If a picture appears, leave it out, and reproduce exactly the lines from the start of the listing below through the one bearing "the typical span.".

───── DATA BLOCK ─────

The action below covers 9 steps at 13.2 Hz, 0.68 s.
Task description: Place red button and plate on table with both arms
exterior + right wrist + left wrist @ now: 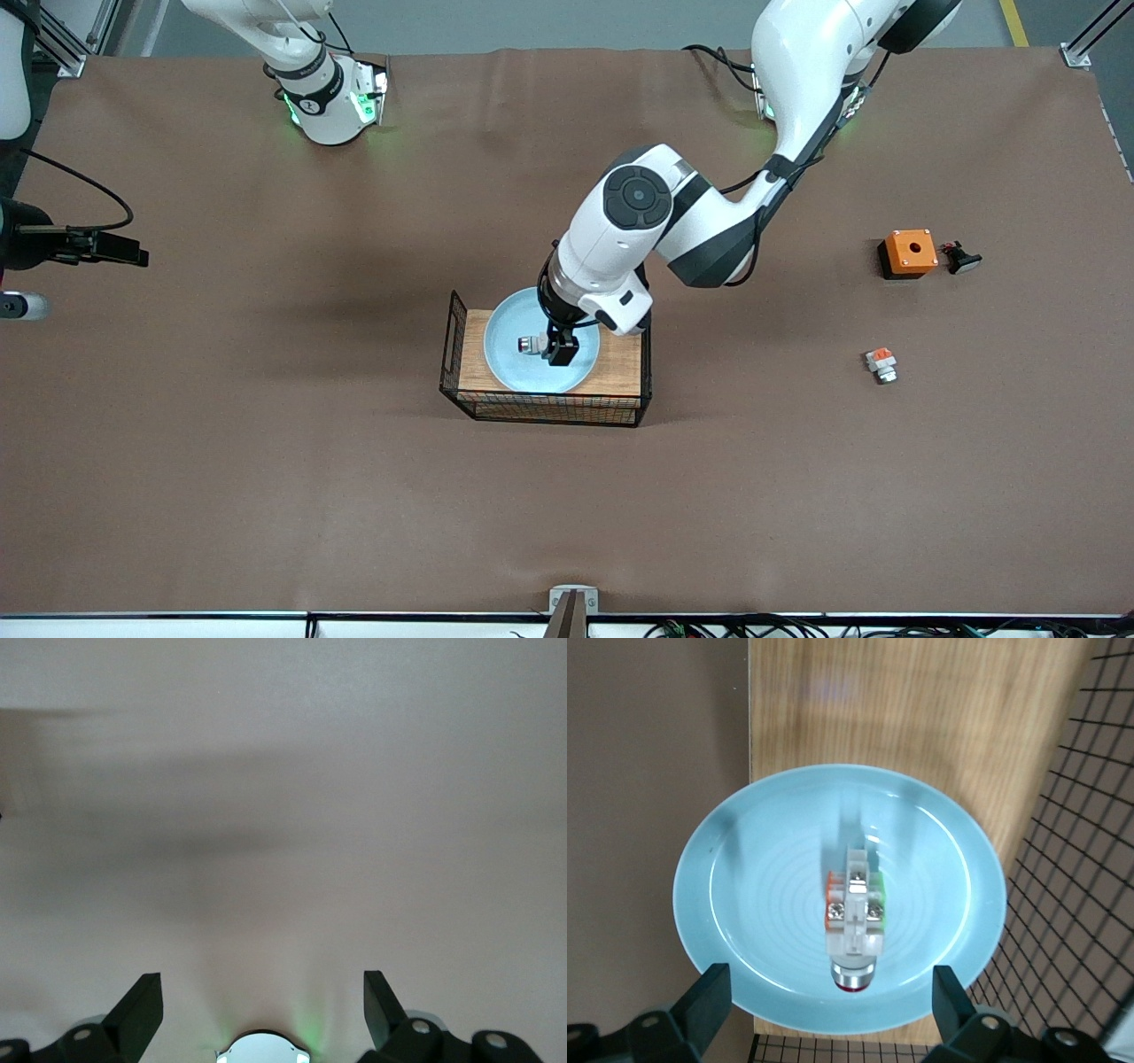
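The pale blue plate [507,359] sits on the wooden top of a black wire basket [540,409] in the middle of the brown table [266,461]. The red button [532,344], a white and silver unit, lies on its side in the plate. In the left wrist view the button [853,921] shows a green patch and a red tip, in the middle of the plate [744,868]. My left gripper [555,347] hangs just over the plate, open and empty, its fingers [713,985] well apart on either side of the button. My right gripper [133,252] waits open and empty, up in the air at the right arm's end of the table.
Toward the left arm's end of the table stand an orange box with a hole [908,252], a small black piece [961,259] beside it, and a small white piece with an orange-red block [881,363] nearer the front camera. The right wrist view shows bare table [283,815].
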Tool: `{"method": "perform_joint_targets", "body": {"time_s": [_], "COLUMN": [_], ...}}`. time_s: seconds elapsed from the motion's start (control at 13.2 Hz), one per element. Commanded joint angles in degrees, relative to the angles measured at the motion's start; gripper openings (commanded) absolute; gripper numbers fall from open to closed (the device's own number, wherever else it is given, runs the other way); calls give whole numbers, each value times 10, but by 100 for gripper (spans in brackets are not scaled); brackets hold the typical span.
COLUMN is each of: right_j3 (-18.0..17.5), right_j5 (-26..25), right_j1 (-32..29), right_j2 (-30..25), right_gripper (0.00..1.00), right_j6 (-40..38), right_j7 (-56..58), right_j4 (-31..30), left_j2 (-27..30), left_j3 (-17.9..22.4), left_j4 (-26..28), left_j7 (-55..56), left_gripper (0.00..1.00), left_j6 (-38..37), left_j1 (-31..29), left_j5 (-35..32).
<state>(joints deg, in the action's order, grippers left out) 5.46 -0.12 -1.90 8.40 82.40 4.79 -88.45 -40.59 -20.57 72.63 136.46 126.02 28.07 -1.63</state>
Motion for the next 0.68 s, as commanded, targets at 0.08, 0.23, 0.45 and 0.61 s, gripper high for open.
{"method": "perform_joint_targets", "body": {"time_s": [0.08, 0.23, 0.45, 0.61], "right_j3": [-5, -5, -6, -6], "right_j5": [-1, -8, -40, -35], "right_j1": [5, 28, 58, 61], "right_j2": [3, 9, 17, 16], "right_gripper": [100, 100, 100, 100], "right_j6": [-6, -7, 7, 24], "right_j7": [-40, -107, -145, -179], "right_j4": [11, 22, 31, 29], "left_j2": [-16, -20, -24, -28], "left_j3": [7, 8, 24, 26], "left_j4": [-15, -15, -16, -16], "left_j7": [11, 11, 9, 9], "left_gripper": [100, 100, 100, 100], "left_j6": [-15, -25, -25, -25], "left_j1": [13, 11, 12, 13], "left_j5": [-10, -11, -10, -10]}}
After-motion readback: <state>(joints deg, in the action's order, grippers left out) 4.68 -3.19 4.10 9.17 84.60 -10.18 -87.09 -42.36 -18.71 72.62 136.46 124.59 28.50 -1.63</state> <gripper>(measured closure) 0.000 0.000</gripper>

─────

> EXERCISE ANSWER
The action below covers 9 steps at 13.2 Hz, 0.68 s.
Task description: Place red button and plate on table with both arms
exterior + right wrist + left wrist @ now: 
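The pale blue plate [507,359] sits on the wooden top of a black wire basket [540,409] in the middle of the brown table [266,461]. The red button [532,344], a white and silver unit, lies on its side in the plate. In the left wrist view the button [853,921] shows a green patch and a red tip, in the middle of the plate [744,868]. My left gripper [555,347] hangs just over the plate, open and empty, its fingers [713,985] well apart on either side of the button. My right gripper [133,252] waits open and empty, up in the air at the right arm's end of the table.
Toward the left arm's end of the table stand an orange box with a hole [908,252], a small black piece [961,259] beside it, and a small white piece with an orange-red block [881,363] nearer the front camera. The right wrist view shows bare table [283,815].
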Tool: `{"method": "perform_joint_targets", "body": {"time_s": [_], "COLUMN": [_], ...}}`. time_s: seconds elapsed from the motion's start (control at 13.2 Hz), one per element. Commanded joint angles in degrees, relative to the angles measured at the motion's start; gripper openings (commanded) absolute; gripper numbers fall from open to closed (the device's own number, wherever else it is given, runs the other way); calls give whole numbers, each value times 10, but by 100 for gripper (spans in brackets are not scaled); brackets hold the typical span.

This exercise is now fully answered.